Well, I don’t want to be in any way negative about Bornean tribespeople. I can anticipate, in fact, a flood of books, DVDs, and magazine articles extolling the ‘Sarawak Way’.
Still, in the Chinese internal martial arts at least, the bum shouldn’t be sticking out at all. If you put your hand on your back and run it downwards, there’s shouldn’t be a little ski jump at the bottom as it bounces off the top of your buttocks; it should just slide off, because the back and coccyx form a ‘C’, or a ‘bow’ shape, with the pelvis tucked forward. That’s necessary for the power from your legs to be transmitted smoothly up your back and into your arms.
Which brings me nicely yesterday’s yiquan lesson.
Much of the class was spent working on boshui shili, or “water testing force” – first standing, then stepping.
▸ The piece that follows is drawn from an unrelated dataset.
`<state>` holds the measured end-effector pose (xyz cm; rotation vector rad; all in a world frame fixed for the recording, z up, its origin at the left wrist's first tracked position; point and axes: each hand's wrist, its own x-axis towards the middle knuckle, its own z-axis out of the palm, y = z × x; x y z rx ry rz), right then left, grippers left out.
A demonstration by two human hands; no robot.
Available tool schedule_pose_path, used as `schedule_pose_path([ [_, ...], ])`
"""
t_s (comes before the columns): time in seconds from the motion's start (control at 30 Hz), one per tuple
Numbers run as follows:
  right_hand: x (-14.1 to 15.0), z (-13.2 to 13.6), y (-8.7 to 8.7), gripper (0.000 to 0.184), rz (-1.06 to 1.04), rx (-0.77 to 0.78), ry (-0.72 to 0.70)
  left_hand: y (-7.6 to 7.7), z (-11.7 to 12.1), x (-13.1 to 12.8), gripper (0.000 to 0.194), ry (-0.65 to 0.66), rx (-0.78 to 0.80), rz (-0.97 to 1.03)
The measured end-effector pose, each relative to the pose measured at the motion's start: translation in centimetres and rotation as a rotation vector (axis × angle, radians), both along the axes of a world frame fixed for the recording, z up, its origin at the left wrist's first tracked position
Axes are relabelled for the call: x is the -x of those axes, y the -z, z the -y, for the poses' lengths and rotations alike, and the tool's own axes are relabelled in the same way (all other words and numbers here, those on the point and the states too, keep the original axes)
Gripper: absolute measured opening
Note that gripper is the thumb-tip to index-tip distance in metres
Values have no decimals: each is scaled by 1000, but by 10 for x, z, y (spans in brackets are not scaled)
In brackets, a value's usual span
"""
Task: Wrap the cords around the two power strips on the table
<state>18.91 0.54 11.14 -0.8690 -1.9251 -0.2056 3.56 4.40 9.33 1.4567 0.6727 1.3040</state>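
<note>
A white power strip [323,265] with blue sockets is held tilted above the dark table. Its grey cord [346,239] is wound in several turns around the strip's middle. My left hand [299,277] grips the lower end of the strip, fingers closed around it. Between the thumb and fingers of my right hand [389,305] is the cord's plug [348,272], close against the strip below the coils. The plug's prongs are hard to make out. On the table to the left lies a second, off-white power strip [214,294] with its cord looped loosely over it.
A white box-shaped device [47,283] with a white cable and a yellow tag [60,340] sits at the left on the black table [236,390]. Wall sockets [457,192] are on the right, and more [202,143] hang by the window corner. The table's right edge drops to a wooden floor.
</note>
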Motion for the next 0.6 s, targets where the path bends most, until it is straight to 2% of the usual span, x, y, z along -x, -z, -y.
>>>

We also worked on cepi shili, “chopping to the side testing force”.
It’s very easy, when doing these exercises to move the arms independently of what the rest of the body is doing. If I’m correct in my understanding, what should actually be happening is that rather than striking using the power of the arms and shoulders, the arms are relaxed and simply channelling the strength of the legs and back – which requires a ‘C’ shaped spine, otherwise the power ‘jams’ at the bottom of the spine. This is what’s happening to me at the moment. More zhan zhuang! However: with the water testing exercise, if it’s being done properly, a opponent who’s holding you from behind should be dragged forward; an opponent in front who’s grasping the back of your neck should be uprooted and pulled forward (these at different phases of the movement). Well, I can at least do that; we were all working on it together while Yao Laoshi had to take a call.
As an aside, what we’re doing with these movements gave me a sudden insight into how to perform “White Crane Spreads Wings” and “White Monkey Presents a Peach” in taijiquan…
We finished off, as usual, with tui shou, partner practice. The big thing in this, for a lot of students, is to uproot their partner, get them turned around, and push them into the wall. I generally can’t do this, so don’t usually try.
There were about six of us yesterday, and I got to practice with everyone. Some are visitors – I gathered one was from Shaanxi, another from Guangdong – who are staying for a few weeks. Others I hadn’t met before; some were much more experienced, and it was really interesting to train with them. One in particular was really helpful in pointing out to me things I was doing wrong. This is one of the things I like about the atmosphere at this wuguan: it’s very mutually supportive, with students helping eaqch other out.
Last week, during the tui shou, my heart was pounding very hard, and I was put of breath and panting quite quickly. Yesterday, my heart rate didn’t rise too much, and I wasn’t doing more than breath a bit heavily. I’m not entirely sure what made the difference but, taking a Sherlock Holmes approach and looking at what’s changed, I wonder whether the TCM treatments made a difference in some way…?
I haven’t seen any other foreign students yet; during my last stay in Beijing there were a few others apart from me. The school’s website used to be maintained by a German TCM student, who spoke both Chinese and English; I note it’s now Chinese-only, so perhaps he’s moved on.